Before   MICHAEL J. WALSH, MICHAEL E. GROOM,

A. PETER KANJORSKI

 

 

            The issue is whether the refusal of the Office of Workers’ Compensation Programs to reopen appellant’s case for further consideration of the merits of his claim, pursuant to 5 U.S.C. § 8128(a), constituted an abuse of discretion.

            On September 13, 1986 appellant, then a 37-year-old housekeeping aid, filed a claim alleging that he sustained a traumatic injury to his back on that date while putting bags in his cart.  The Office accepted appellant’s claim for low back strain and placed him on the periodic rolls effective September 11, 1988.

            By decision dated April 29, 1996, the Office reduced appellant’s compensation effective April 30, 1996 on the grounds that he had the capacity to earn wages as a part-time security guard.

            In a letter dated May 23, 1996, appellant requested a hearing before an Office hearing representative.  By decision dated February 18, 1997 and finalized February 19, 1997, the hearing representative affirmed the Office’s April 29, 1996 decision.

            In a letter dated February 4, 1998, appellant, through his representative, requested reconsideration of his claim.  By decision dated February 24, 1998, the Office denied merit review of the prior decision.

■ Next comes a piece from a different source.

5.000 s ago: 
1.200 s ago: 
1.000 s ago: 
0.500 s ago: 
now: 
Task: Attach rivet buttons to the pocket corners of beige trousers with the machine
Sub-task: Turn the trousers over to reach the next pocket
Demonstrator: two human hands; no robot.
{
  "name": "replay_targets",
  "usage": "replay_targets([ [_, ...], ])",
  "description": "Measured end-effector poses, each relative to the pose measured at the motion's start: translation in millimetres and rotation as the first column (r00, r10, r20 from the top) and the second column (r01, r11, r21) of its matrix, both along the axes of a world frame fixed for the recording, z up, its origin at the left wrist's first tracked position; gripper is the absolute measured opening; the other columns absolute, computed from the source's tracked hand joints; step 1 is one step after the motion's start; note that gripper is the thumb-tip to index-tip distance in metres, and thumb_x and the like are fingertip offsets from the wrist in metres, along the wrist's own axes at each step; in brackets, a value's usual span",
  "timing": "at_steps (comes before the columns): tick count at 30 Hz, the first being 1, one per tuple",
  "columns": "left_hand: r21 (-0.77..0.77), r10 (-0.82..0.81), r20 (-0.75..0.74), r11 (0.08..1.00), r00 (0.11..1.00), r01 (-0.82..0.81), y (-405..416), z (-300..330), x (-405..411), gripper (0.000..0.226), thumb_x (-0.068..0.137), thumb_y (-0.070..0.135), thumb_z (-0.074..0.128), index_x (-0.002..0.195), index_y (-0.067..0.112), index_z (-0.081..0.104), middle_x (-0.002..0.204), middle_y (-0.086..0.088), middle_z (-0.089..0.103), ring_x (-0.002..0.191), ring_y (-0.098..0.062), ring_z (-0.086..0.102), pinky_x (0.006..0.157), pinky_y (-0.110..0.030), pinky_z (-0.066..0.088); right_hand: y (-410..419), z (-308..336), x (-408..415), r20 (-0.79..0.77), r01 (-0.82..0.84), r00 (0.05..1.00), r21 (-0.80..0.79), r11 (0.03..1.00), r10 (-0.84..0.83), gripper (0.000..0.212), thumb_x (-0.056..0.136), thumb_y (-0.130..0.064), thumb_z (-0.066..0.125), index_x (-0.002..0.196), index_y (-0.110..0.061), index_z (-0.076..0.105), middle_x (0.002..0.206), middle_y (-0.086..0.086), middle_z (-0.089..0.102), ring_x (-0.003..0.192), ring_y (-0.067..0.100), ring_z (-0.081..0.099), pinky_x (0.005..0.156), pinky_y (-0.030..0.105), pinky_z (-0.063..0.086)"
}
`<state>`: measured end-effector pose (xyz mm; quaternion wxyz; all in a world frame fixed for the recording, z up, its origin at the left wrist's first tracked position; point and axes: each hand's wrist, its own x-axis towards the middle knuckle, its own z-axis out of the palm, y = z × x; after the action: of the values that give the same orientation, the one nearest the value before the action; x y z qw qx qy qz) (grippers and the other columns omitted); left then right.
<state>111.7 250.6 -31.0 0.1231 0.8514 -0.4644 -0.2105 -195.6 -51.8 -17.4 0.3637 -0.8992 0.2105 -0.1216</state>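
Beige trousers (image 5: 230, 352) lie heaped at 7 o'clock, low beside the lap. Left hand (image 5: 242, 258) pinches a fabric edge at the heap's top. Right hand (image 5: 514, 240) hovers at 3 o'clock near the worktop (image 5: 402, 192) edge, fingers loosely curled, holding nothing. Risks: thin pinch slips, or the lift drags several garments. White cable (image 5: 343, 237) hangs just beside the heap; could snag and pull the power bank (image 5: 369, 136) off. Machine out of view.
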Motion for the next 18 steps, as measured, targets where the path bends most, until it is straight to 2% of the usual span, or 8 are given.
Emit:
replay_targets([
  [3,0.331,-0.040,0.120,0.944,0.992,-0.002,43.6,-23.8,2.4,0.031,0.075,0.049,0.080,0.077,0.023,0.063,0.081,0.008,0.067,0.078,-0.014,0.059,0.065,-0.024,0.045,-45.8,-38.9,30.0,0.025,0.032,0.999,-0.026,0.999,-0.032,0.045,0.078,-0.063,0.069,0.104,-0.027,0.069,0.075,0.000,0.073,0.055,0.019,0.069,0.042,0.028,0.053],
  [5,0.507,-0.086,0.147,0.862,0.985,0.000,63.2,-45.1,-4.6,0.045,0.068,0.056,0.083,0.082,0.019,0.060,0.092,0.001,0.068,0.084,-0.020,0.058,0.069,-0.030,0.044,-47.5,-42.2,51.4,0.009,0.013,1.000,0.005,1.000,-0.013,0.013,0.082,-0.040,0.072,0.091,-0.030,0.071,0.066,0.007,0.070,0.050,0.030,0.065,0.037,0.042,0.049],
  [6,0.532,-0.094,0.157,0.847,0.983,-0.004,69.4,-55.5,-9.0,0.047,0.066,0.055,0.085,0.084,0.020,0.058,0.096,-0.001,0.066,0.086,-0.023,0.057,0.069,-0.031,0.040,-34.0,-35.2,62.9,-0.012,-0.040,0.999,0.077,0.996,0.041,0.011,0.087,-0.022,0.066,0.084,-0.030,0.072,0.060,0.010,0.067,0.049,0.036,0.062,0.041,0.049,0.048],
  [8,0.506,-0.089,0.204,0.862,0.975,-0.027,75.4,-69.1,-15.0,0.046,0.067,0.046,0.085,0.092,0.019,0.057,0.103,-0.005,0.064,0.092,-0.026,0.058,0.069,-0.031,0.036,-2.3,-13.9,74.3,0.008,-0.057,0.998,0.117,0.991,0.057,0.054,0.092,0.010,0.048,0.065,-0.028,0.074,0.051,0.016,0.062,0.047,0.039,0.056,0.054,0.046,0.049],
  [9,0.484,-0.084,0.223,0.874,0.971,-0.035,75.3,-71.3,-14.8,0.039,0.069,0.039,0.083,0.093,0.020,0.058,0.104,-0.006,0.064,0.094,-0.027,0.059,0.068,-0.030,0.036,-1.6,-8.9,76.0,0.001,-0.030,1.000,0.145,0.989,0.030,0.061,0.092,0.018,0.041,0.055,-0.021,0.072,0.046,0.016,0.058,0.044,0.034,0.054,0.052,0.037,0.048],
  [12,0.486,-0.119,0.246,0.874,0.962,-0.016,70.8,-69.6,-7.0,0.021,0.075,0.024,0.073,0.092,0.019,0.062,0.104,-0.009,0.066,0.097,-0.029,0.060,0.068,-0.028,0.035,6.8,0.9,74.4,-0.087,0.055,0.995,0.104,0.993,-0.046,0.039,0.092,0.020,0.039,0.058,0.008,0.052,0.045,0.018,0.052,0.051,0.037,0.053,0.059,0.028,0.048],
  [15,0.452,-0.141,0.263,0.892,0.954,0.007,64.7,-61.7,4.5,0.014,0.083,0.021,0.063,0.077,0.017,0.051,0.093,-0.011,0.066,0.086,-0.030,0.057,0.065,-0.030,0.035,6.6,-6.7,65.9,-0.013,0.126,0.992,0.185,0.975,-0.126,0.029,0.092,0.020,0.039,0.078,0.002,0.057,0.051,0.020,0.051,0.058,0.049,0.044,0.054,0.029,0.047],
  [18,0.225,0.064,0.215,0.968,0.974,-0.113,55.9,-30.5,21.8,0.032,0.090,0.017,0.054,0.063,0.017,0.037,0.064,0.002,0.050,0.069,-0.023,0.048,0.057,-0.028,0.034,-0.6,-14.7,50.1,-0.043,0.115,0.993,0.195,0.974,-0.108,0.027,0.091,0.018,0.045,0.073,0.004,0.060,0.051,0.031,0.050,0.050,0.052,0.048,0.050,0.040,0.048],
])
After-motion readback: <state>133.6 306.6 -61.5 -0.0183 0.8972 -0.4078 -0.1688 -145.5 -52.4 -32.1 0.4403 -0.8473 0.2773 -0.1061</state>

            The Board has duly reviewed the case record and finds that the Office did not abuse its discretion in refusing to reopen appellant’s case for further review of the merits of his claim under section 8128.

            The only decision over which the Board has jurisdiction is the Office’s February 24, 1998 decision denying appellant’s request for a review of the merits of the case.  Because more than one year has elapsed between the issuance of the Office’s decision dated February 18, 1997 and finalized February 19, 1997 and March 18, 1998, the date appellant filed his appeal before the Board, the Board lacks jurisdiction to review the decision dated February 18, 1997 and finalized February 19, 1997.[1]

            The Office has issued regulations regarding its review of decisions under section 8128(a) of the Federal Employees’ Compensation Act.  Under 20 C.F.R. § 10.138(b)(1), a claimant may obtain review of the merits of his or her claim by written request to the Office identifying the decision and the specific issue(s) within the decision which the claimant wishes the Office to reconsider and the reasons why the decision should be changed and by:

“(i) Showing that the Office erroneously applied or interpreted a point of law, or

“(ii) Advancing a point of law or fact not previously considered by the Office, or

“(iii) Submitting relevant and pertinent evidence not previously considered by the Office.”[2]

            Section 10.138(b)(2) provides that any application for review of the merits of the claim which does not meet at least one of the requirements listed in paragraphs (b)(1)(i) through (iii) of this section will be denied by the Office without review of the merits of the claim.[3]  Evidence that repeats or duplicates evidence already in the case record has no evidentiary value and does not constitute a basis for reopening a case.[4]  Evidence that does not address the particular issue involved also does not constitute a basis for reopening a case.[5]

            In the present case, the Office reduced appellant’s compensation benefits effective April 30, 1997 on the grounds that he was no longer totally disabled and had the ability to earn wages as a part-time security guard.  By letter dated February 4, 1998, appellant’s representative requested reconsideration of the claim and stated that the decision was “contrary to law and fact.”  He further indicated that additional medical evidence was forthcoming.  However, appellant submitted nothing further in support of his request for reconsideration.  Therefore, as appellant has not shown that the Office erroneously applied or interpreted a point of law, advanced a point of law or a fact not previously considered by the Office or submitted relevant and pertinent evidence not previously considered by the Office, he has not established that the Office erred in denying his request for a review on the merits under section 8128(a) of the Act.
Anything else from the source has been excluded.